Your assignment » Locate each line below that includes "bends" and reproduce it.

Data under study »
★ ★ ★ ★

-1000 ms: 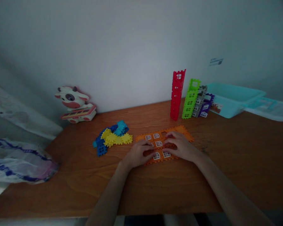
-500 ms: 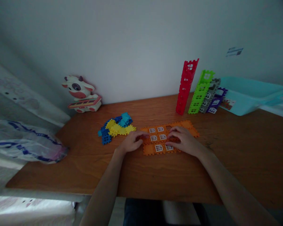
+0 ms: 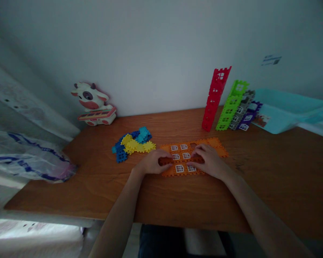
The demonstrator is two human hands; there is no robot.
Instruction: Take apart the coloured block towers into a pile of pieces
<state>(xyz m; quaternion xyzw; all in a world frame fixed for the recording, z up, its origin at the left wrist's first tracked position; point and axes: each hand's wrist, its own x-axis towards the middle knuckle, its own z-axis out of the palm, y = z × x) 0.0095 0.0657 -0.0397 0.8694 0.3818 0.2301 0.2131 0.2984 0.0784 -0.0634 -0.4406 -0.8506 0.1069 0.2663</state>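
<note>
Several orange interlocking building tiles (image 3: 183, 147) with white windows lie flat on the table as joined rows. The nearest row (image 3: 180, 169) lies slightly apart from the rows behind it at its left. My left hand (image 3: 154, 162) grips the left end, thumb at the nearest row and fingers over the row behind. On the right, my right hand (image 3: 211, 161) has bent fingers on the tiles and its thumb at the nearest row. It covers part of the right side of the tiles.
Blue and yellow tiles (image 3: 134, 145) are heaped at left. Red (image 3: 214, 98), green (image 3: 231, 106), grey (image 3: 240, 111) and purple (image 3: 248, 117) tile strips lean against the wall beside a turquoise bin (image 3: 288, 111). A cow toy (image 3: 94, 104) and plastic bag (image 3: 29, 157) sit at left.
My left hand has shifted right, with its thumb now over the nearest row. That row has slid slightly left. My right hand stays nearly in place.
</note>
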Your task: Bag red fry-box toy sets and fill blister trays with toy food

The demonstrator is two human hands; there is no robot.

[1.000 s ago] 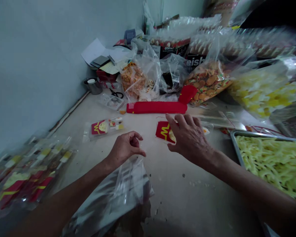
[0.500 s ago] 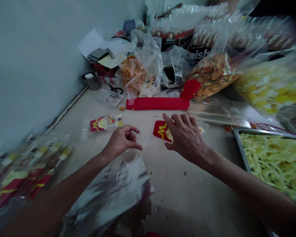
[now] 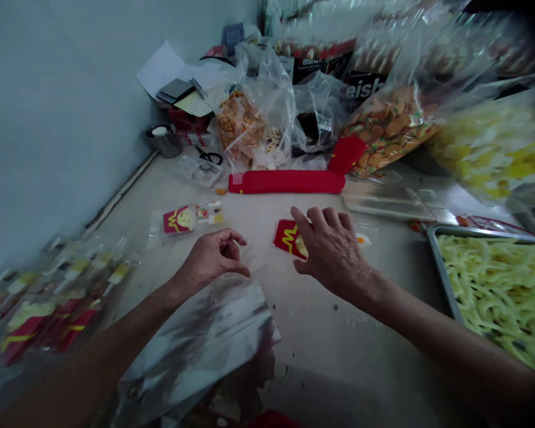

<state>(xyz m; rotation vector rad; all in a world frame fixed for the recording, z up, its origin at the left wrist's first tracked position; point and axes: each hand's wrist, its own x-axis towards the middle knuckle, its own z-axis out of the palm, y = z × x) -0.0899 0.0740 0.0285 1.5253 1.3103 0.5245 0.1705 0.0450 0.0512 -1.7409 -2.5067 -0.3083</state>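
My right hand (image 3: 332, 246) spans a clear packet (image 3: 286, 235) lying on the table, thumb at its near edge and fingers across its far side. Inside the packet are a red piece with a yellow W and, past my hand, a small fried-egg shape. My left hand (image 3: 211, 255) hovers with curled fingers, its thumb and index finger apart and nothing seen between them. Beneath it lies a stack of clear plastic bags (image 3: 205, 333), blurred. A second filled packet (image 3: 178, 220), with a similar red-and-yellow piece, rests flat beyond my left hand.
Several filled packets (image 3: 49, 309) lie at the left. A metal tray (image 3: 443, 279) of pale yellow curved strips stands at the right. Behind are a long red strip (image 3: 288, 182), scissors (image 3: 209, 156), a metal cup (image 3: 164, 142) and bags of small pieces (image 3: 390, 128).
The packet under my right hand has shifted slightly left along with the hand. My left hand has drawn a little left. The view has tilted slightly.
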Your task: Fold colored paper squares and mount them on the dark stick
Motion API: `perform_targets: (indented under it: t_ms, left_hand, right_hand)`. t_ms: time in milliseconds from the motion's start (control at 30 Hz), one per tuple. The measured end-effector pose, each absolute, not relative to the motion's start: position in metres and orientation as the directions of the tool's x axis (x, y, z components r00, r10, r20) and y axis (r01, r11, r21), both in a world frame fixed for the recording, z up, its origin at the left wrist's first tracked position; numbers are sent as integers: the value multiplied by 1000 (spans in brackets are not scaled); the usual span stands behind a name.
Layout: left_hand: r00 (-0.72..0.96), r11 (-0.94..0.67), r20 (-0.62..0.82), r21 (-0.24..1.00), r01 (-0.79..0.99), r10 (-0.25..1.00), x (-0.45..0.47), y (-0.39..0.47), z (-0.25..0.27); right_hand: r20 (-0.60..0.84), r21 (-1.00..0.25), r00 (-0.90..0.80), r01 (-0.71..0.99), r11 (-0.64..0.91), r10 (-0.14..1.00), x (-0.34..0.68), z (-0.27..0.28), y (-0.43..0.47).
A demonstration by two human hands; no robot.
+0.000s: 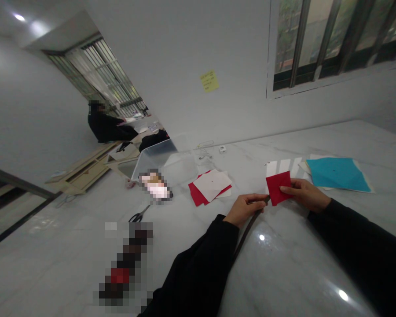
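My right hand (308, 193) pinches a small red square sheet (273, 187) between thumb and fingers, held up over the marble-patterned table. At the sheet's lower left edge, my left hand (246, 209) grips the end of a long, thin dark brown strip (248, 231), which trails down past my sleeve. The strip's tip meets or nearly touches the red sheet; whether they are joined I cannot tell. Left of my hands lies a loose pile of red and pale square sheets (211, 181), the top one with a small dark dot. Blue sheets (338, 174) lie over paler ones at the right.
Black-handled scissors (137, 216) lie on the table at left, near a see-through plastic bin (156, 152). A white plug (222, 149) and a cable sit by the wall, below a yellow sticky note (209, 81). Another person (102, 125) sits far back at left.
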State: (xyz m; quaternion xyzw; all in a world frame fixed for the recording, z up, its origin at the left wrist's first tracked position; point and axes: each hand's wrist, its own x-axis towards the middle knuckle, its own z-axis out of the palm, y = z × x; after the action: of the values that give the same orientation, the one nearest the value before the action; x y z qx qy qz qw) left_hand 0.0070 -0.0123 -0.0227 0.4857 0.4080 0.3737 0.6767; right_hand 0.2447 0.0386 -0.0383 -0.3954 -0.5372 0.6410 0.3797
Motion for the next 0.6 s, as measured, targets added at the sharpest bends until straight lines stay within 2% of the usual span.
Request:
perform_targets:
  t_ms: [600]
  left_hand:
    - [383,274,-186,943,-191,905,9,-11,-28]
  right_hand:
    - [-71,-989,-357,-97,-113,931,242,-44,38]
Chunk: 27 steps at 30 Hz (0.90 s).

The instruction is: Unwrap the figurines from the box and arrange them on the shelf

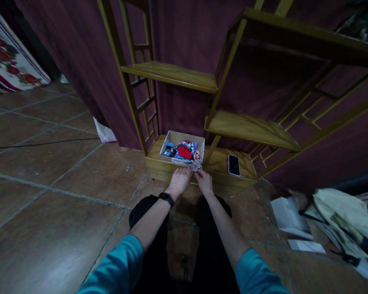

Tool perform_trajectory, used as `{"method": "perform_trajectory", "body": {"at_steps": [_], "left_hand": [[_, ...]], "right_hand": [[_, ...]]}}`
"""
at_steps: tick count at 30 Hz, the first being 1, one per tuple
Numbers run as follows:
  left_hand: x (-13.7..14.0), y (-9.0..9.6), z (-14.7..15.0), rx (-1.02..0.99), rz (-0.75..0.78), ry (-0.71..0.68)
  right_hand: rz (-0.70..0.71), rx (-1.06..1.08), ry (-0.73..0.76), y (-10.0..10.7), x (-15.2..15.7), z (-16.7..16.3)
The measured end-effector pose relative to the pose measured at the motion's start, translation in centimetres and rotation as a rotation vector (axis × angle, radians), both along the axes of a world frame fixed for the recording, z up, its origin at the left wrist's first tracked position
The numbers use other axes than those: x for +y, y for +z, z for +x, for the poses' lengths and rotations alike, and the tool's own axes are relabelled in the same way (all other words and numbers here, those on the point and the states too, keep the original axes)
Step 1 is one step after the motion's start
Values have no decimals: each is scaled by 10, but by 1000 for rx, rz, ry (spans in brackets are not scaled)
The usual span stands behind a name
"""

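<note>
Both hands meet in front of a white cardboard box [202,149] on the lowest shelf. The box holds many small colourful pieces, with a red one [184,152] on top. Between my fingers is a small clear plastic wrapper [196,166]; what it contains is too small to make out. My left hand [180,179], with a dark band at its wrist, has its fingers closed at the wrapper's left side. From the right, my right hand [204,181] pinches the wrapper. Its fingertips are partly hidden.
A phone [234,165] lies on the low wooden shelf [219,161] to the right. Upper shelves [171,75] overhang the box. On the floor at right are a white box [290,214] and a pale cloth bag [343,212]. A dark cable [46,143] crosses the floor at left.
</note>
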<state>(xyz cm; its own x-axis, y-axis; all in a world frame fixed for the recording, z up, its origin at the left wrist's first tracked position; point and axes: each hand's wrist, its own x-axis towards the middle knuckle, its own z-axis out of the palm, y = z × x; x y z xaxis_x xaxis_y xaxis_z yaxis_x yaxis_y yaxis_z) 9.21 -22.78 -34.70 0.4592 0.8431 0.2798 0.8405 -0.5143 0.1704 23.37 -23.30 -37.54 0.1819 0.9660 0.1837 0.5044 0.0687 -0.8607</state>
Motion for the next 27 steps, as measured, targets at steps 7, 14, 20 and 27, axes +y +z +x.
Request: {"method": "perform_trajectory", "body": {"at_steps": [7, 14, 20, 27], "left_hand": [[0, -1, 0, -87, -53, -4], [1, -2, 0, -40, -28, -17], [-1, 0, 0, -55, -30, -22], [-2, 0, 1, -35, -19, -22]], "right_hand": [[3, -11, 2, 1, 0, 0], [6, -34, 8, -1, 0, 0], [6, -35, -2, -1, 0, 0], [-2, -52, -2, 2, -1, 0]]}}
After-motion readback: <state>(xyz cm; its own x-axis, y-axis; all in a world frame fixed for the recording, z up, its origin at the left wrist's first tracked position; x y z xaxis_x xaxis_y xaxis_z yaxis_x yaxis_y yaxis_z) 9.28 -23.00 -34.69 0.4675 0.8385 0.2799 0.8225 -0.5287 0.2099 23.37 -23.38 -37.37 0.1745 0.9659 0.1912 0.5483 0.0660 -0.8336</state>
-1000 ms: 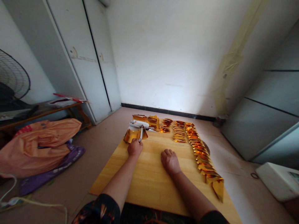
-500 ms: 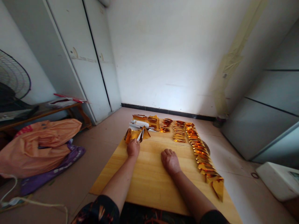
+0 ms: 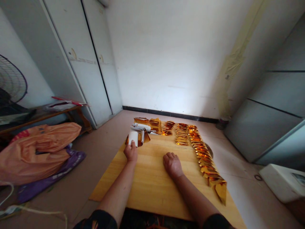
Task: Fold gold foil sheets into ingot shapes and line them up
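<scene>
My left hand [image 3: 131,152] is closed on a piece of gold foil paper [image 3: 145,139], folded and angular, at the left side of the wooden table [image 3: 152,184]. A white rectangular face [image 3: 133,137] shows above my thumb; I cannot tell whether it is the paper's back or a separate piece. My right hand [image 3: 172,164] rests on the tabletop with its fingers curled in, and nothing shows in it. Behind my left hand lie a white roll-like object [image 3: 142,127] and a stack of gold paper [image 3: 155,125].
Folded gold foil pieces stand in rows at the table's back, a short row [image 3: 168,128], a middle row [image 3: 182,134] and a long overlapping row [image 3: 202,156] along the right edge. Orange and purple bags [image 3: 47,152] lie on the floor at left, near a fan [image 3: 13,78].
My left hand has turned the gold paper so that a white face now points toward me. My right hand stays in place on the table.
</scene>
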Motion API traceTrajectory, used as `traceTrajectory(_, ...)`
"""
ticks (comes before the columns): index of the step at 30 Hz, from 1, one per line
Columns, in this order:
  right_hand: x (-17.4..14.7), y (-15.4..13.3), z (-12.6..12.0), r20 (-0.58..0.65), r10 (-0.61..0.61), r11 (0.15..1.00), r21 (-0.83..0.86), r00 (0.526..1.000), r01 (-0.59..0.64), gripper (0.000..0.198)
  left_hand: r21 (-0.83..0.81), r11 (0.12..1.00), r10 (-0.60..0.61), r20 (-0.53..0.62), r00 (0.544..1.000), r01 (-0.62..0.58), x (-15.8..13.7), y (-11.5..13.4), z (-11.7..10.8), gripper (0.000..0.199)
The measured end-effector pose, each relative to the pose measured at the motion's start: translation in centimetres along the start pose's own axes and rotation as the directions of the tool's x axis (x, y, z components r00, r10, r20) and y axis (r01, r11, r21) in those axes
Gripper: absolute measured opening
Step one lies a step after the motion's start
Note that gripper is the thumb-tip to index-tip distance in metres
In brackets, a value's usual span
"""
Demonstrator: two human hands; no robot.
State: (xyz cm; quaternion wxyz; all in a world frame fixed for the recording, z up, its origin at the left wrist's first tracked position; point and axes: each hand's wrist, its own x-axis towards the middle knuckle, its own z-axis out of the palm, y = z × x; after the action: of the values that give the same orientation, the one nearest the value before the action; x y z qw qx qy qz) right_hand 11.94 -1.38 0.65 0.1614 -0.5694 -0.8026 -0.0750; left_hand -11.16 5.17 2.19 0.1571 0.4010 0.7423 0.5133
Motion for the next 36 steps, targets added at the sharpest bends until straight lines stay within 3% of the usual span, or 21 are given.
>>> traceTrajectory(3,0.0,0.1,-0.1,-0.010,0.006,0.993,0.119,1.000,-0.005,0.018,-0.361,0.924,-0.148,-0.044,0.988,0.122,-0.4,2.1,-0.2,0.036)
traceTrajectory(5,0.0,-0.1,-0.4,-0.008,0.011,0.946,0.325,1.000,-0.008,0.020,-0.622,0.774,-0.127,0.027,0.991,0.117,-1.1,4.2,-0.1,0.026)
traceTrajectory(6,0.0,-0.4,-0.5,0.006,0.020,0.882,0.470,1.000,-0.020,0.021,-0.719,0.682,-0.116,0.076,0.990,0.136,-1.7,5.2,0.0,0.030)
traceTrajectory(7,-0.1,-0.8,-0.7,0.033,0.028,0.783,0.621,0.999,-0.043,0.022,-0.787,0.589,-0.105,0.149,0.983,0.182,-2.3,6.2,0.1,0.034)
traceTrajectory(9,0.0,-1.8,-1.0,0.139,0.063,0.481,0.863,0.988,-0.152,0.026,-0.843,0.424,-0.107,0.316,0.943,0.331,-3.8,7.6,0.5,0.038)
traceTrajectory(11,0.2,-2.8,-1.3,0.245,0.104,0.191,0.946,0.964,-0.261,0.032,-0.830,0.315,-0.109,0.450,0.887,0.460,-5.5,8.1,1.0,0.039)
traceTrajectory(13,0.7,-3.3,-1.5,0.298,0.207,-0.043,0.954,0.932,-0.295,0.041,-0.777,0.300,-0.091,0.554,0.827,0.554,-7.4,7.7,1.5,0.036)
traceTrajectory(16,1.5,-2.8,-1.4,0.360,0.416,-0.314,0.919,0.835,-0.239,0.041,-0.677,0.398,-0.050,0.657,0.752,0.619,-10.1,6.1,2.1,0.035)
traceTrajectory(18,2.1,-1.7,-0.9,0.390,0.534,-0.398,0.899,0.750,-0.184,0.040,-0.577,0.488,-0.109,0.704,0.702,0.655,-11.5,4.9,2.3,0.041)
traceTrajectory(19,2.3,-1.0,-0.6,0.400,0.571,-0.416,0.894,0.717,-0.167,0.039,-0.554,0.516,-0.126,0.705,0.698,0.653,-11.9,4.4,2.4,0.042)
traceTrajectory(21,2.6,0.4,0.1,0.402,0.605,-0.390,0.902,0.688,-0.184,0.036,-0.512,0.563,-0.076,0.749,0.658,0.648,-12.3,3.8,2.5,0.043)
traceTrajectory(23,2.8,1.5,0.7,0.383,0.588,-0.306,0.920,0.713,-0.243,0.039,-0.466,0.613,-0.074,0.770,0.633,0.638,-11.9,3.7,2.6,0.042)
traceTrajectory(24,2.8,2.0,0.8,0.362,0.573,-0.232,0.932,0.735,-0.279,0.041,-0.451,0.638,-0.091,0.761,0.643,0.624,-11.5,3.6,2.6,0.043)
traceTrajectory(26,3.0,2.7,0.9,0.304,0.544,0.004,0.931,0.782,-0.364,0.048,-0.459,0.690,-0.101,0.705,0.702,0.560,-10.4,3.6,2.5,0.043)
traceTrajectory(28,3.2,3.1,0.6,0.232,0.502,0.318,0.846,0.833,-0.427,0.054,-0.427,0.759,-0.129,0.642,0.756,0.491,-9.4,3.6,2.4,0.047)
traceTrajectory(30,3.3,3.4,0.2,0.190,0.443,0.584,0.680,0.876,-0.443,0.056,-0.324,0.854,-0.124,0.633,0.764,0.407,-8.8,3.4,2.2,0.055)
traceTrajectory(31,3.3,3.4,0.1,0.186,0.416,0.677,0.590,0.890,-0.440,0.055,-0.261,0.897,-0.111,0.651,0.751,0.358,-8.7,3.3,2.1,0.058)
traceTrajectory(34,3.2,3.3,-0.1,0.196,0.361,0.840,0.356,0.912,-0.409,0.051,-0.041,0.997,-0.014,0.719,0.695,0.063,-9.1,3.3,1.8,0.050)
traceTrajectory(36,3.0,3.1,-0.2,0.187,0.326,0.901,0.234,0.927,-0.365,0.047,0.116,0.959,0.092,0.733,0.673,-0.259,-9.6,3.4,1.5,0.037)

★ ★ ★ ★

Problem solution »
Motion for the next 0.6 s, as measured, targets added at the sharpest bends until straight lines stay within 2% of the usual span.
Motion for the next 36 steps, targets added at the sharpest bends until straight lines stay within 3% of the usual span, or 21 are given.

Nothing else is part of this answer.